● Exercise directions:
Pull out every line below holding the word "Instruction".

Records from a data source
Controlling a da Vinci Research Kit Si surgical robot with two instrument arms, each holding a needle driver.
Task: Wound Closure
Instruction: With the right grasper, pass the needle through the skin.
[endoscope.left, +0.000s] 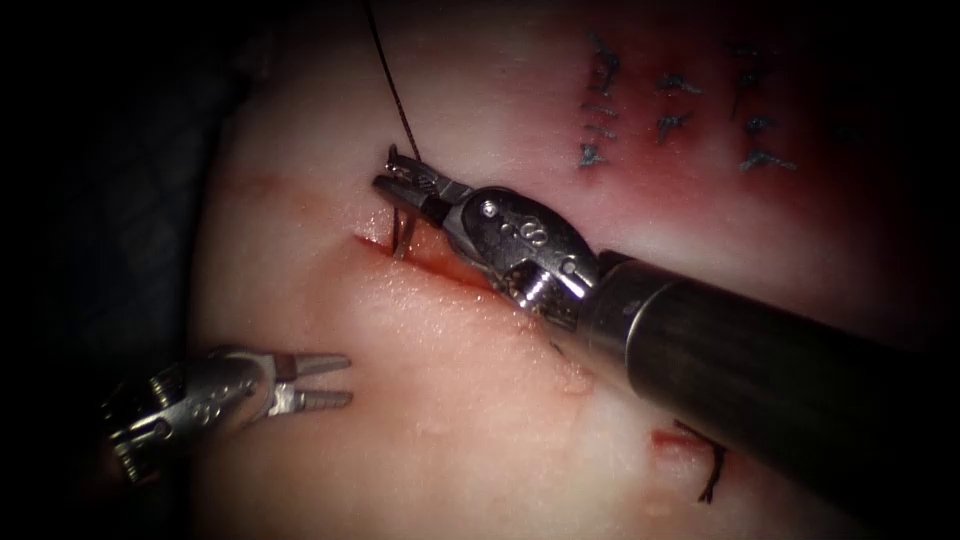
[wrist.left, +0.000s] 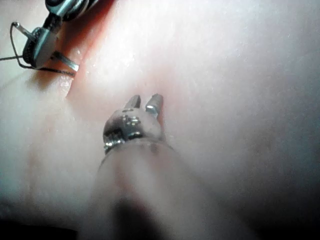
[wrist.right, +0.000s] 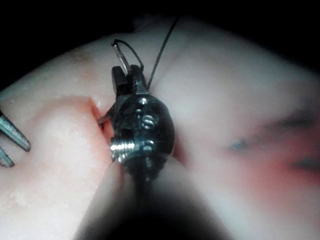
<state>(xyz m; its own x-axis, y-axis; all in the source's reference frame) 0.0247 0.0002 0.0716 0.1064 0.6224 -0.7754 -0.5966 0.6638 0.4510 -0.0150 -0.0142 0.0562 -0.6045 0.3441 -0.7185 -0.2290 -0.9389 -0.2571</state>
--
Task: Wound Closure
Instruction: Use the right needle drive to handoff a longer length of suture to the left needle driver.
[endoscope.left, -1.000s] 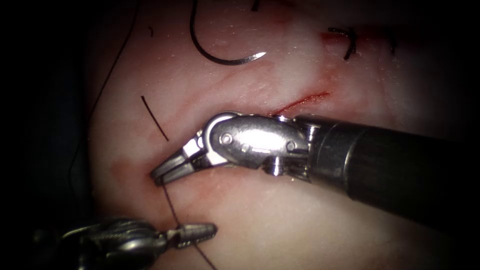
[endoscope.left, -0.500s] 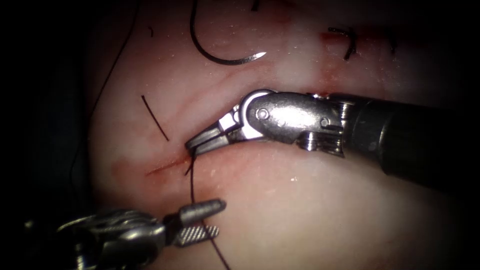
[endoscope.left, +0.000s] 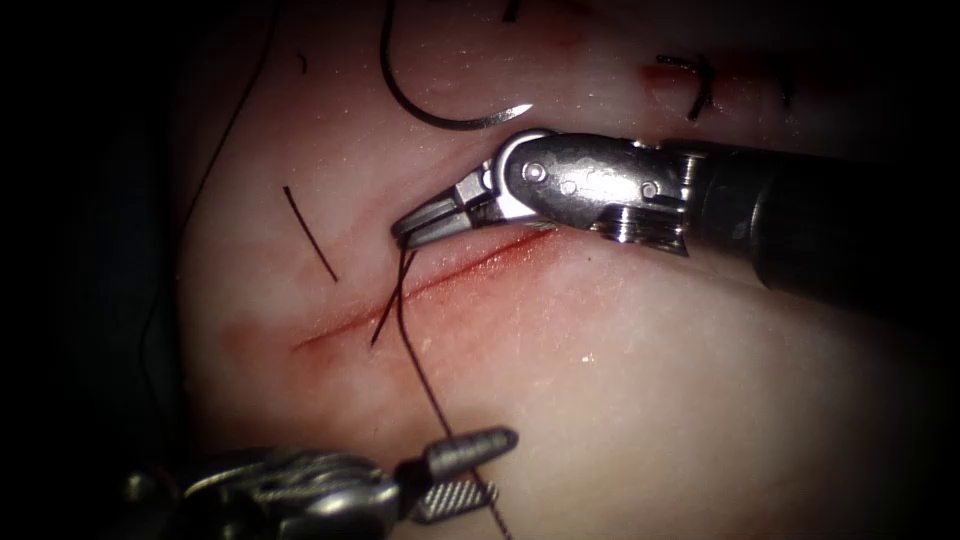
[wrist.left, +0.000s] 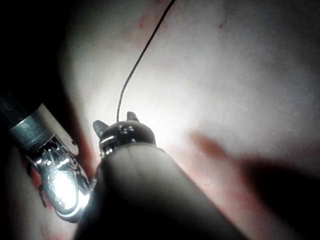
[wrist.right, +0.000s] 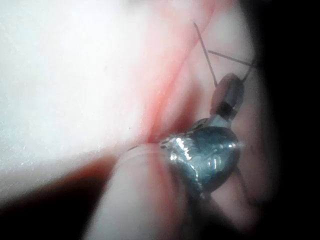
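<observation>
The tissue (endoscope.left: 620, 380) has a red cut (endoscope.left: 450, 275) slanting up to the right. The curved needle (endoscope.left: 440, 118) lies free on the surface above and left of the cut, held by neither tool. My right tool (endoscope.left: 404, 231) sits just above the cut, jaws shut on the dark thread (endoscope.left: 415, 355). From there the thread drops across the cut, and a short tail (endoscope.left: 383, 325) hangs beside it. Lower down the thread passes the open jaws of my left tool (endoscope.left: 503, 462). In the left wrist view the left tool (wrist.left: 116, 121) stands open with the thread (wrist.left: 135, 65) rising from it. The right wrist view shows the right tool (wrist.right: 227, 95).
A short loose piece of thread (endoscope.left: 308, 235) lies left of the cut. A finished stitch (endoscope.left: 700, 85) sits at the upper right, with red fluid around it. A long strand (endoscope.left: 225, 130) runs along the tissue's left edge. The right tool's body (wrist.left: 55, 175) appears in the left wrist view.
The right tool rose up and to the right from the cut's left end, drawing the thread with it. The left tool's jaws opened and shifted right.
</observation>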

● Solved exercise:
Instruction: With the right grasper, pass the needle through the skin.
Instruction: Use the right needle drive to handoff a longer length of suture to the left needle driver.

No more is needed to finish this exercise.